Kulturelle Differenzen gibt es nicht! – ?

Kulturelle Differenzen gibt es nicht! – ?
oder zumindest ist das das falsche Konzept, sagt erneut François Jullien. Für ihn impliziert es Gräben, Trennendes, Gegensätze.
Wer wie er Kultur als Ressource denkt (siehe hier), dem ist der Gedanke kultureller Abstände und Entfernungen plausibel. Die sind relativ und dynamisch – veränderbar, wenn idealerweise beide Seiten sich bewegen. Das führt nicht schlicht zu Annäherung – in den Zwischenräumen kann Neues entstehen. So wird auch der etwas überholte Begriff des Interkulturellen wieder relevant – wenn es um aktive Gestaltung von Bezügen geht.
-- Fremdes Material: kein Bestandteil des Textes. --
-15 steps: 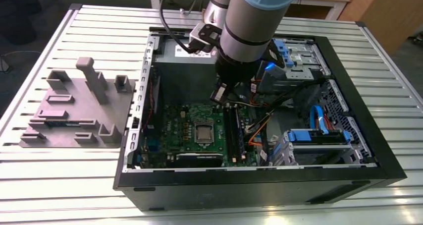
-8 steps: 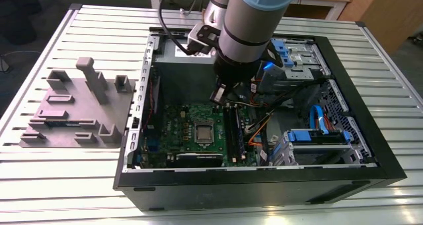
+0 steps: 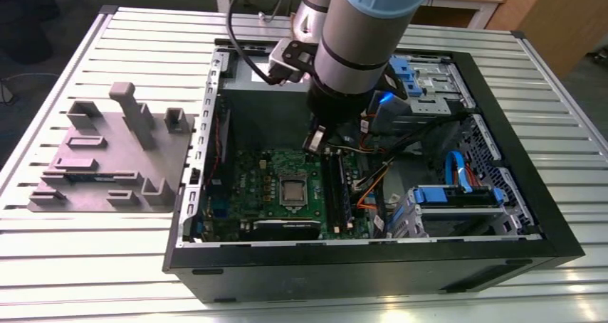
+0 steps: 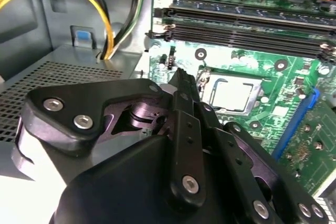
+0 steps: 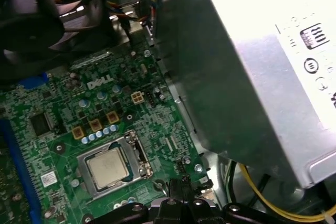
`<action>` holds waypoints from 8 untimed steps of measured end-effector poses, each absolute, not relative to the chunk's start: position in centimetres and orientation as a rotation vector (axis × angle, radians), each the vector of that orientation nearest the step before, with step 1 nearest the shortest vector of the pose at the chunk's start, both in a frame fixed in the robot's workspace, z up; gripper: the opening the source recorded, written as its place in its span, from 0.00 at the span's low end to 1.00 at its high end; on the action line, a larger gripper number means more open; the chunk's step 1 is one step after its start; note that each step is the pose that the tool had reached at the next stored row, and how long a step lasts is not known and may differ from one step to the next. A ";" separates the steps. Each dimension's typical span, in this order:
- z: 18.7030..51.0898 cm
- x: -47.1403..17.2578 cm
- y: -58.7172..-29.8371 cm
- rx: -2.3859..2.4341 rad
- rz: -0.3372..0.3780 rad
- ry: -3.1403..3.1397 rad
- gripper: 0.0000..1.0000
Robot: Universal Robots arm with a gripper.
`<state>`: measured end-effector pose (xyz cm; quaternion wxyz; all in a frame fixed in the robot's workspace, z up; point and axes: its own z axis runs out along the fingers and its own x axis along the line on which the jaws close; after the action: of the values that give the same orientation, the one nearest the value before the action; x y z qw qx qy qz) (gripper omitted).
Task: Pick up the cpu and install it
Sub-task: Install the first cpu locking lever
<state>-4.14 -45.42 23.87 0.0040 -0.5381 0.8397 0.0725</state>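
Silvery-grey cpu [image 5: 107, 167]: lies flat in its socket on the green motherboard [image 3: 275, 195], centre of the exterior view, so you can judge it already seated. Gripper [image 4: 181, 77]: fingers pressed together, holding nothing, poised just beside the socket. Computer case [image 3: 380, 266]: lies on its side, open side up, so you reach in from above. Surface: ribbed metal table [image 3: 85, 266]; grey fixture block [image 3: 109, 159] at left.
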 end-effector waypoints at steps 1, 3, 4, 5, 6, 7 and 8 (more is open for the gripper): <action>23.8 -4.1 -45.5 -1.690 0.223 2.632 0.10; 23.8 -4.2 -45.5 -1.703 0.221 2.626 0.10; 23.8 -4.2 -45.6 -1.712 0.221 2.620 0.10; 23.8 -4.2 -45.6 -1.723 0.221 2.614 0.10; 23.8 -4.2 -45.6 -1.734 0.221 2.608 0.10; 23.8 -4.3 -45.7 -1.743 0.220 2.602 0.10; 23.8 -4.3 -45.8 -1.748 0.219 2.597 0.10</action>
<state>-4.33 -45.84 23.80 0.0017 -0.5568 0.8277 0.0699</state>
Mir scheint dieser Ansatz für die Unternehmenspraxis sehr hilfreich. Wer kulturelle Unterschiede in Abstände übersetzt, begreift nicht nur, dass Haltungen und Einstellungen im Sinne eines Cultural Mapping relativ zur Position des jeweiligen Beobachters sind, für stark hierarchisch geprägte Kulturen also egalitäre Strukturen besonders auffällig und herausfordernd wirken. Sondern auch, dass beide Kulturen im Kontakt aufeinander einwirken, im Sinne einer Verstärkung, schlimmstenfalls auch Verstörung und Verletzung, die in Abwehr münden kann. Darüber sollte sich zum Beispiel jeder Mitarbeiter im Auslandseinsatz klar sein: die ihm selbstverständlichen Haltungen und Lebensstile hinterlassen einen Eindruck im Gastland, nicht immer einen guten. Wer das begriffen hat, denkt mit, was er beim Anderen auslöst. So kann man Entfernungen ausloten, Annäherung in Gang bringen und neue Positionen gestalten, den eigenen kulturellen Rahmen verändern ohne ihn aufzugeben. Das klingt anstrengend – für die erfolgreiche Zusammenarbeit mit Kunden und Partnern und effiziente Arbeit im Team dürfte sich die Mühe aber lohnen.